**Records contained in a dataset**
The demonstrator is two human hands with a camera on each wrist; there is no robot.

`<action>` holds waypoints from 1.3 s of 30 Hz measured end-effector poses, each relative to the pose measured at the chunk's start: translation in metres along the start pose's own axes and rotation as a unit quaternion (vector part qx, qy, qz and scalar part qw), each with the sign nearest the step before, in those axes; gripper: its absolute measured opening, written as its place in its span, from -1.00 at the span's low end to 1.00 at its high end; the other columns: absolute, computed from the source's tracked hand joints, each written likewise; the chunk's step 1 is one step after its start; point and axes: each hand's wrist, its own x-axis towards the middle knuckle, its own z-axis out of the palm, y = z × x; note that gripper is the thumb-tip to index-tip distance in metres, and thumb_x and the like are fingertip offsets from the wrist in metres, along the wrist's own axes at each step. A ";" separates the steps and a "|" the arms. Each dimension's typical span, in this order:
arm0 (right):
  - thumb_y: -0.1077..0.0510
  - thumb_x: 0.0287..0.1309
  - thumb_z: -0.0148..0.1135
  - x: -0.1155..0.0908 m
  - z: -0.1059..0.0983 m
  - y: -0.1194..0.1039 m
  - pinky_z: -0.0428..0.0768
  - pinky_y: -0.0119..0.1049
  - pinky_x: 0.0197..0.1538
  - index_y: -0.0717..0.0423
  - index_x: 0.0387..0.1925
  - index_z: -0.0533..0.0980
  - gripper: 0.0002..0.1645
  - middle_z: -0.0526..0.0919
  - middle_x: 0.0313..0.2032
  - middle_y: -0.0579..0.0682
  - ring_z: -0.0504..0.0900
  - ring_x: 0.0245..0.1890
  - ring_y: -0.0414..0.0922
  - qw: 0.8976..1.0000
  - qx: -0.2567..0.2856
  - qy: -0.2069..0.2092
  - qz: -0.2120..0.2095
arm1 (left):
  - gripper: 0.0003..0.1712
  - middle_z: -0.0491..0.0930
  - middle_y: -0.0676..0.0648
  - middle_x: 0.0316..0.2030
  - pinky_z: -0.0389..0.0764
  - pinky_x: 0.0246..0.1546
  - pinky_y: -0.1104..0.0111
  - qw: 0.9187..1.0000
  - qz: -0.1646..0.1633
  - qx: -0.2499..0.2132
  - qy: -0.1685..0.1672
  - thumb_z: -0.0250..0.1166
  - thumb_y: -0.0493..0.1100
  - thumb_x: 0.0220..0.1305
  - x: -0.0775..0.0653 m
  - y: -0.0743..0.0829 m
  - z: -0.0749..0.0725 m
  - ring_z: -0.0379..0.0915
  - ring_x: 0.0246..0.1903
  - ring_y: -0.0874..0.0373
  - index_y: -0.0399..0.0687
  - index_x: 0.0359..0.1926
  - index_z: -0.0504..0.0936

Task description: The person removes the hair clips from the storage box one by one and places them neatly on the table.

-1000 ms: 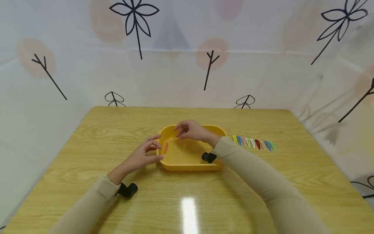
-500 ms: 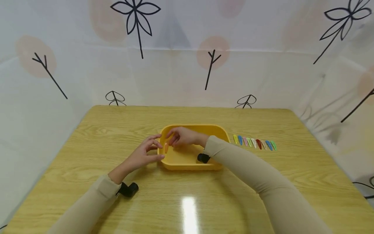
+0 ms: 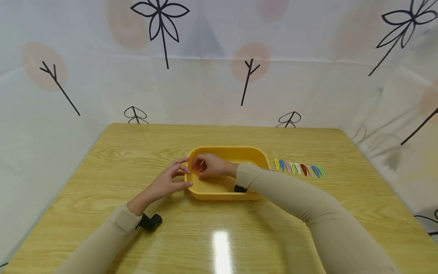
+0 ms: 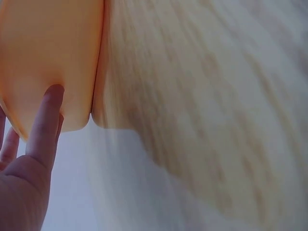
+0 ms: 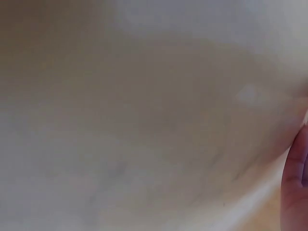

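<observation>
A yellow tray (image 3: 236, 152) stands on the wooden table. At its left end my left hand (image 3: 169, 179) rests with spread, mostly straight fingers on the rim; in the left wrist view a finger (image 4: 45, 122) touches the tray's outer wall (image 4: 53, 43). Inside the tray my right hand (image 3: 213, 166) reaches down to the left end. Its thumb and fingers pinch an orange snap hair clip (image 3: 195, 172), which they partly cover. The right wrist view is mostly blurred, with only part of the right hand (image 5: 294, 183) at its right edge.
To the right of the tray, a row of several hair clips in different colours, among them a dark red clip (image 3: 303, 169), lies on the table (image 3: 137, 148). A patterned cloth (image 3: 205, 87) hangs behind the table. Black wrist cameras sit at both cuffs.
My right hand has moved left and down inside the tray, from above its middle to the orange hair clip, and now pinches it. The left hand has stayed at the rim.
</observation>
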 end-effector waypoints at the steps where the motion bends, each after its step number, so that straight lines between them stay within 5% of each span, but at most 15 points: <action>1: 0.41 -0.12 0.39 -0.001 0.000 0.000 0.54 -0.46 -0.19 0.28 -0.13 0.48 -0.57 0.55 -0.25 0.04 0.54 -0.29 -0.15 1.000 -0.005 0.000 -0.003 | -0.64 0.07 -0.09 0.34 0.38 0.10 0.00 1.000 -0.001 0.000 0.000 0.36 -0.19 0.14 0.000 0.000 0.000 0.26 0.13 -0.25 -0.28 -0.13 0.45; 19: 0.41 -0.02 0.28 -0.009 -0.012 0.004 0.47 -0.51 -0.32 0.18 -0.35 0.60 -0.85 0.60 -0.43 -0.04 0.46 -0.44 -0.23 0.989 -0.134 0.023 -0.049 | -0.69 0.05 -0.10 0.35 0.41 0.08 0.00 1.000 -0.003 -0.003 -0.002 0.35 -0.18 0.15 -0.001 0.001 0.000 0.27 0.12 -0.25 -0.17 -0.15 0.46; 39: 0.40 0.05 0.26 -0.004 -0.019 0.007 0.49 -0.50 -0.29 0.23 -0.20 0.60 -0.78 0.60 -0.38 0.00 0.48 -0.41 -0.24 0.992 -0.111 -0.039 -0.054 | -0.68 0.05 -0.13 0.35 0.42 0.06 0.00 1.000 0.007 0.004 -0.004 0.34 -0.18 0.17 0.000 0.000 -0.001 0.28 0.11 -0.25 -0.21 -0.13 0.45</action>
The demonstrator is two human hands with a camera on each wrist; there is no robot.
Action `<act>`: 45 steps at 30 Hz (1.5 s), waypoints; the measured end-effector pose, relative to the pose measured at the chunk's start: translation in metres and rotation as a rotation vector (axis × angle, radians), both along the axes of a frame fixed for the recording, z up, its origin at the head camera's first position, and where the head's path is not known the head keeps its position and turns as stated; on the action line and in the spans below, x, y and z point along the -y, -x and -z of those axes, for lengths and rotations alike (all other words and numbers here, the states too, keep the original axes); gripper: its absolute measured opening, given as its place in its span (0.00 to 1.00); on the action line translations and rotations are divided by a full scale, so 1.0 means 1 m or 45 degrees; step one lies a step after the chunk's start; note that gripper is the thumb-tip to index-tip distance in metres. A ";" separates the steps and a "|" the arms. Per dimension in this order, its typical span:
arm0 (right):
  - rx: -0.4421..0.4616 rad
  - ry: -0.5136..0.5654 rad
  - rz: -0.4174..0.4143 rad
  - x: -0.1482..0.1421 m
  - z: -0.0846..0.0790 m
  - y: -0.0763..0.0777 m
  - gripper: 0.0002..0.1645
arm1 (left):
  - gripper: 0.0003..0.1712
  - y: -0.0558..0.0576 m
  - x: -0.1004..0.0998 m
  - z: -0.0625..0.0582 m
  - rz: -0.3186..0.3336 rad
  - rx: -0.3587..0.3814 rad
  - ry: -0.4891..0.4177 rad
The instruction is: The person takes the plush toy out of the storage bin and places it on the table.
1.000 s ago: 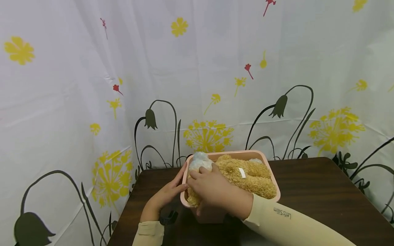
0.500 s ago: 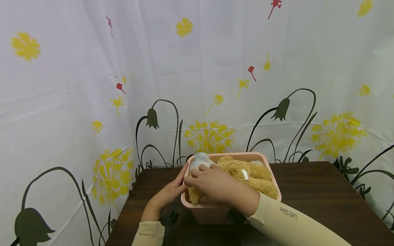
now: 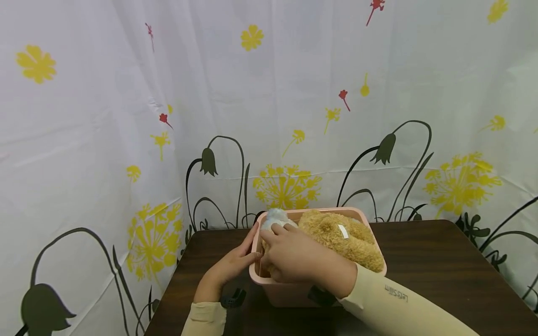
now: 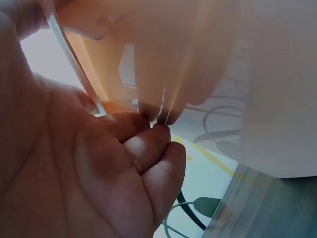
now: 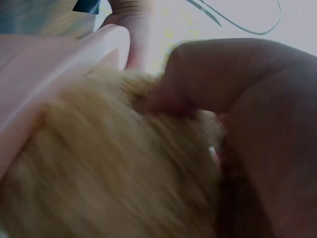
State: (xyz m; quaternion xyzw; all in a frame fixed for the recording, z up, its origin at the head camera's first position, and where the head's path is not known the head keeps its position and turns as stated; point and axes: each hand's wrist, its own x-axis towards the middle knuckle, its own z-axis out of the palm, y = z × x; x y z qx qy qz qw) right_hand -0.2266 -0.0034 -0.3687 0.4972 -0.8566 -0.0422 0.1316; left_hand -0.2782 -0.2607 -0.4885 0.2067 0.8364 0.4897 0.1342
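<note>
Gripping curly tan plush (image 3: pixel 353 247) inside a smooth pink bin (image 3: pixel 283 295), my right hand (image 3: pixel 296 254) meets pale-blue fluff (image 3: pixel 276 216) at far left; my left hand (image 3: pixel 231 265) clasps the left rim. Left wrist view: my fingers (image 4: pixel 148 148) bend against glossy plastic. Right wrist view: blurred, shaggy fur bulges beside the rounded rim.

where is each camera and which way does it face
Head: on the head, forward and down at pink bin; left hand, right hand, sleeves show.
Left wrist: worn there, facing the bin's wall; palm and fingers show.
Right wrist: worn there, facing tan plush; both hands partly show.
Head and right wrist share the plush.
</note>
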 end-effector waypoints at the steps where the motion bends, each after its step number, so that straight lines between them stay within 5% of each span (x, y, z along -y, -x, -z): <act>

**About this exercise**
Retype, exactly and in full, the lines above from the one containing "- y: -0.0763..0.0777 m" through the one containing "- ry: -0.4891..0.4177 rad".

**Exercise output**
  - y: -0.0763..0.0777 m
  - gripper: 0.0002..0.1645
arm1 (left):
  - gripper: 0.0003..0.1712
  - y: -0.0558..0.0576 m
  - x: -0.1004..0.0998 m
  - z: -0.0625..0.0582 m
  - rz: -0.3186..0.3336 rad
  - rx: -0.3587..0.3814 rad
  - ry: -0.4891..0.4177 rad

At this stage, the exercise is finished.